EXERCISE DETAILS: Copy each of the entries below faithfully, setting aside any pictures.

DATA FOR THE TASK:

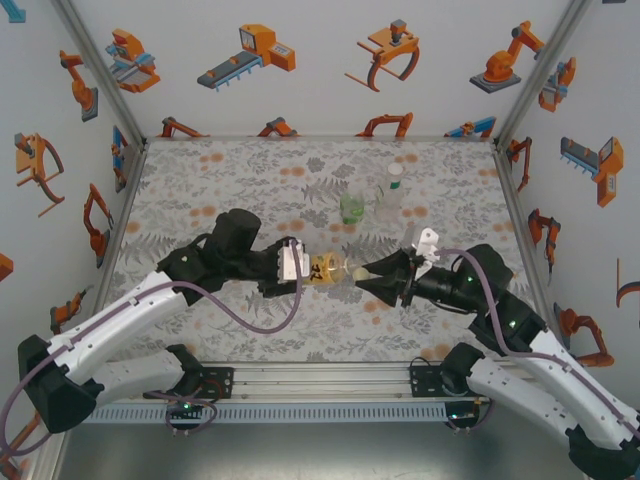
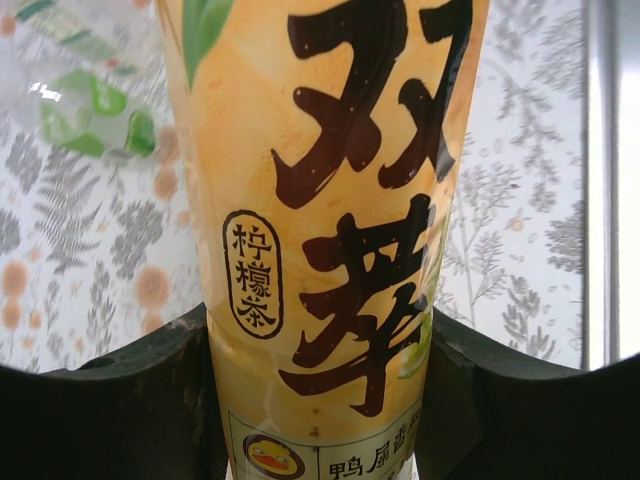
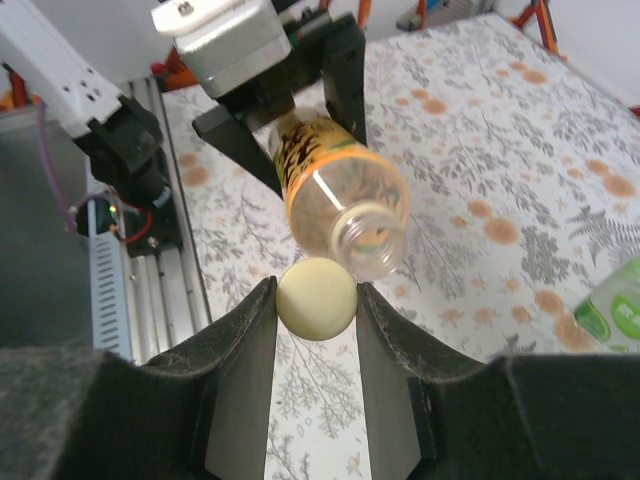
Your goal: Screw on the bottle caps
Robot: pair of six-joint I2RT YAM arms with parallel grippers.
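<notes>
Right wrist view, nearest: right end effector (image 3: pixel 316 300) pinched shut on a pale yellow bottle cap (image 3: pixel 316 298), just beside the open mouth of the orange-labelled bottle (image 3: pixel 335 190). Beyond: left end effector (image 2: pixel 325 350) clamped round that bottle, held sideways above the surface (image 1: pixel 200 180). Farthest, right of centre: green-labelled bottle (image 1: pixel 352 208) and clear bottle (image 1: pixel 391 195), upright, tops hard to make out.

White walls (image 1: pixel 320 100) printed with orange robot drawings (image 1: pixel 250 55), grey floral table cover (image 1: pixel 230 190), aluminium corner posts (image 1: pixel 100 68)
</notes>
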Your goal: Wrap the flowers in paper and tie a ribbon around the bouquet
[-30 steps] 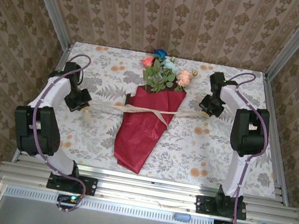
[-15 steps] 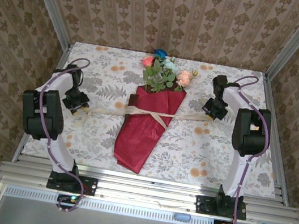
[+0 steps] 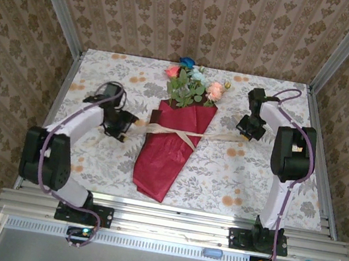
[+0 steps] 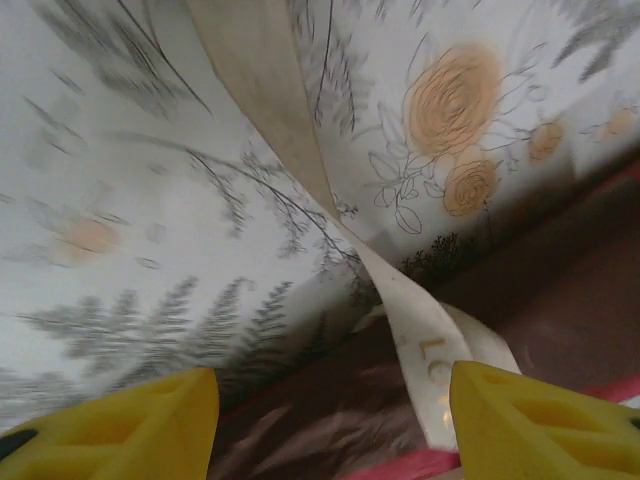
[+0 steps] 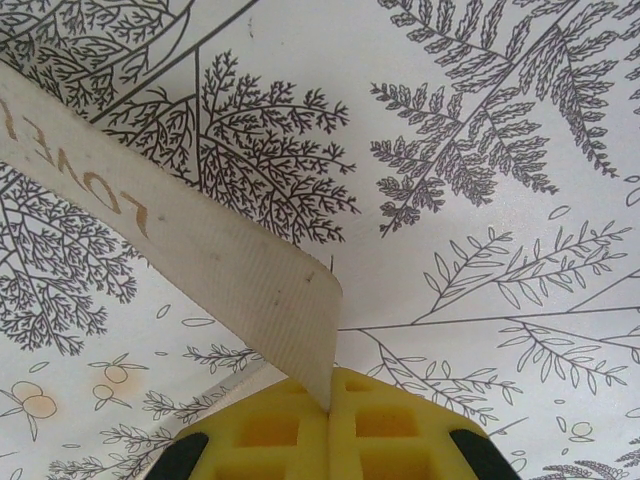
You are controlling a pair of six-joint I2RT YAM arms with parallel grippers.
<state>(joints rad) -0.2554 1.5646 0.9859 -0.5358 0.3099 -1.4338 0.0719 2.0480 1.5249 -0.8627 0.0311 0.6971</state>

EXERCISE OUTPUT:
Your goal: Screw on the bottle caps
Robot: pair of six-joint I2RT YAM arms with parallel grippers.
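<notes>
Right wrist view, nearest: right end effector (image 3: pixel 316 300) pinched shut on a pale yellow bottle cap (image 3: pixel 316 298), just beside the open mouth of the orange-labelled bottle (image 3: pixel 335 190). Beyond: left end effector (image 2: pixel 325 350) clamped round that bottle, held sideways above the surface (image 1: pixel 200 180). Farthest, right of centre: green-labelled bottle (image 1: pixel 352 208) and clear bottle (image 1: pixel 391 195), upright, tops hard to make out.

White walls (image 1: pixel 320 100) printed with orange robot drawings (image 1: pixel 250 55), grey floral table cover (image 1: pixel 230 190), aluminium corner posts (image 1: pixel 100 68)
</notes>
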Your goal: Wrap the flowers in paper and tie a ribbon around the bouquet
[-30 steps] 
[-15 steps] 
[+0 steps] 
[+0 steps] 
[+0 steps] 
You are controlling a pair of six-joint I2RT YAM arms with parallel grippers.
<state>(joints rad) -0.2554 1.5646 0.9859 -0.5358 0.3099 -1.4338 0.0719 2.0480 1.5249 -0.8627 0.0311 0.6971</state>

What precedes this is the full answer.